Social comparison is like an internal compass, an intrinsic impulse, always active, which pushes us to evaluate our actions and our place in the group as compared to others. Comparing to others is an important part of how we come to know ourselves, a way we become aware of our potential and resources, but also of the things that we need to improve.
But as strong as the comparison is in motivating our progress, so destructive it can be in the wrong context. Gossip, undermining of colleagues, excessive competition, race for bonuses or constant negotiation for higher wages - all are side effects of an unbalanced compass, which causes us to wrongly compare ourselves to others.
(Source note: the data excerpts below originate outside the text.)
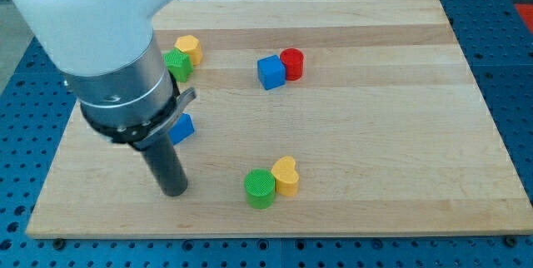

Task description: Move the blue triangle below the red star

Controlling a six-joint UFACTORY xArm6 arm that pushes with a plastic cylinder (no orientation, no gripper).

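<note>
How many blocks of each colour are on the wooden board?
Blue: 2, a cube and a part-hidden block
Green: 2
Yellow: 2
Red: 1, a cylinder
Total: 7

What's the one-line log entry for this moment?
my tip: just below blue block, apart | blue block: half hidden by arm

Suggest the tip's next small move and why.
Probably slide my tip toward the view's right, staying below the small blue block half hidden by the arm. No red star shows, perhaps behind the arm; shifting may reveal it before any push.
</note>
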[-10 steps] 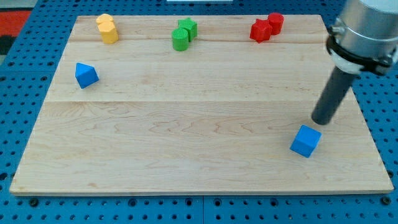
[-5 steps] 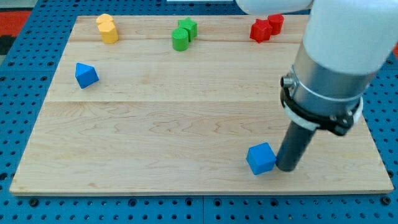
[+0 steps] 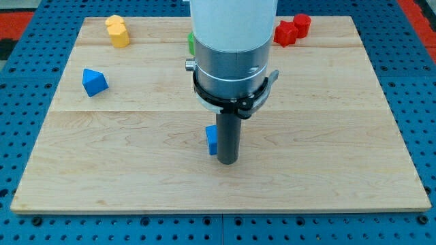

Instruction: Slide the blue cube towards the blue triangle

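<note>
My tip (image 3: pixel 227 162) sits on the counter (image 3: pixel 327 170), pressed against the view's right side of the blue cube (image 3: pixel 212 139), which the rod mostly hides; there is no claw, so nothing is held, only pushed; the blue triangle (image 3: pixel 94 82) lies well apart toward the view's upper left; pushing well likely means working round to the cube's lower right, so it slides up-left without slipping off.

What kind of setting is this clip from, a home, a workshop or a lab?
Most likely a robotics lab bench. A wooden board lies on a blue perforated base, with small coloured blocks such as the blue cube and blue triangle, and my tip pushing at the cube's right.
</note>
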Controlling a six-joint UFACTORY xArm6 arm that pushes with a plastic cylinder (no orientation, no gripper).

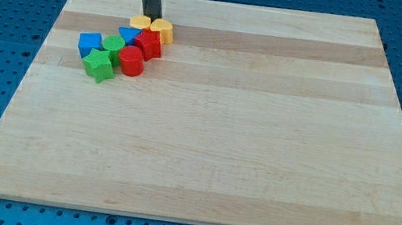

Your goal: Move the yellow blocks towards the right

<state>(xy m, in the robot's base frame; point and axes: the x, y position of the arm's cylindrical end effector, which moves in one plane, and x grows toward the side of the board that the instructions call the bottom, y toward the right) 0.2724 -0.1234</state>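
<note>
Two yellow wooden blocks (153,27) at my tip (151,16).
No claw fitted, nothing gripped; red (140,53), green (103,58), blue (97,41) blocks cluster just below.

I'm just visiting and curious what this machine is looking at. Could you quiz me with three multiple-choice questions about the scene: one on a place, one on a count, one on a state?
1. Where do the blocks sit on the board?
A. the view's upper left
B. the view's lower right
C. dead centre

2. How many red blocks are there?
A. none
B. two
C. five

3. How does my tip stand to the yellow blocks?
A. far off at the view's right
B. right at their top edge
C. not visible

Answers:
1 A: all cluster there.
2 B: red block and red cylinder.
3 B: it meets yellow block and yellow block.
</note>
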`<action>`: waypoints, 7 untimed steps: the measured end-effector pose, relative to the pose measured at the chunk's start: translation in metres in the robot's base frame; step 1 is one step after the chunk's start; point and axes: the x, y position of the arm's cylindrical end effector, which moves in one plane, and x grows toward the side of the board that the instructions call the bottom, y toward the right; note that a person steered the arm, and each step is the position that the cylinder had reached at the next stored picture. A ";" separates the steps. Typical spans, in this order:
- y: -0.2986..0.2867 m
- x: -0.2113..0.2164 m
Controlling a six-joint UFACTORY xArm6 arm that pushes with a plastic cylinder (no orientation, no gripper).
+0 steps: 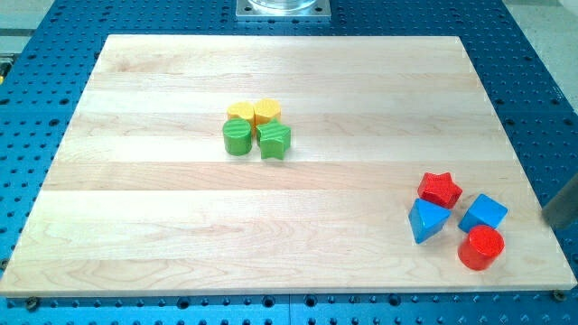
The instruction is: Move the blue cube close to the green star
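Observation:
The blue cube (483, 213) lies near the board's lower right corner, between a red star (439, 189), a blue triangular block (427, 220) and a red cylinder (480, 247). The green star (275, 142) lies far off, up and to the left of the board's middle, touching a green cylinder (237, 137). My rod enters blurred from the view's right edge. My tip (546, 218) is just right of the blue cube, with a gap between them.
Two yellow blocks (240, 111) (267, 111) sit directly above the green pair, touching them. The wooden board (163, 226) rests on a blue perforated table. A metal base plate (282, 8) shows at the view's top.

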 end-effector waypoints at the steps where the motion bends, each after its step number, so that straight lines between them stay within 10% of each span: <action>1: -0.050 0.009; 7: -0.268 -0.053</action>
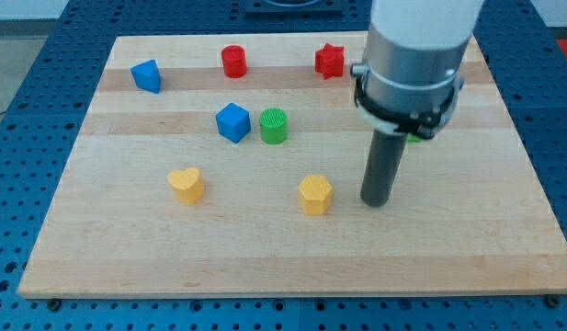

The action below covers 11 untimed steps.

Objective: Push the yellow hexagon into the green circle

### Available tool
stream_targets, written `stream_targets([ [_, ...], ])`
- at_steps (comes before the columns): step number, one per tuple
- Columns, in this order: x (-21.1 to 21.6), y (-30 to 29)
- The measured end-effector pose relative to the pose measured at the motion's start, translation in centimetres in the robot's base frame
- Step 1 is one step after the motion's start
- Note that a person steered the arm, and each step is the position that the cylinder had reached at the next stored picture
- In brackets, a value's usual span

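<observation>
The yellow hexagon (315, 194) sits on the wooden board (265, 257) a little below and right of its middle. The green circle (274, 126) stands above and to the left of it, touching or nearly touching a blue cube (232, 122) on its left. My tip (376, 201) rests on the board just to the right of the yellow hexagon, a short gap away, at about the same height in the view.
A yellow heart (186, 184) lies left of the hexagon. A blue block (147, 75), a red cylinder (233, 62) and a red star (329, 61) line the top. A green piece (416, 138) peeks out behind the arm.
</observation>
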<state>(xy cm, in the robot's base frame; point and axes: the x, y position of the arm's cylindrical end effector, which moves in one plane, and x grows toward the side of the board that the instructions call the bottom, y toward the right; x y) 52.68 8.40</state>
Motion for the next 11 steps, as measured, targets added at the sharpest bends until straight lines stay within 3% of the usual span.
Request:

What happens in organizations?
Organizational opacity and the tendency to suppress social comparison aren't helpful. When companies ignore this need and are not transparent about their performance criteria and paths to success, employees will look for their own ways to compare themselves to others using practical benchmarks: who has the highest paycheck? who has the biggest office? who is the boss's favorite? A large part of the employees' current complaints relate to the social comparison and not to the economic factor itself.
On the other hand, the emphasis on social comparison doesn't do any good either. Even if it produces visible results in a short time, it creates a micro-climate in which individual competition overshadows other internal goals. Collaboration and common purpose disappear, and all that's left is… who gets to be the better one.
Therefore, a company should point employees the "magnetic north" of performance, so then they can use their own to find it. Comparison, as a motivating factor at work, can only work well in an organizational context that provides clear benchmarks and evaluation criteria and that promotes individual and team success as a value in itself.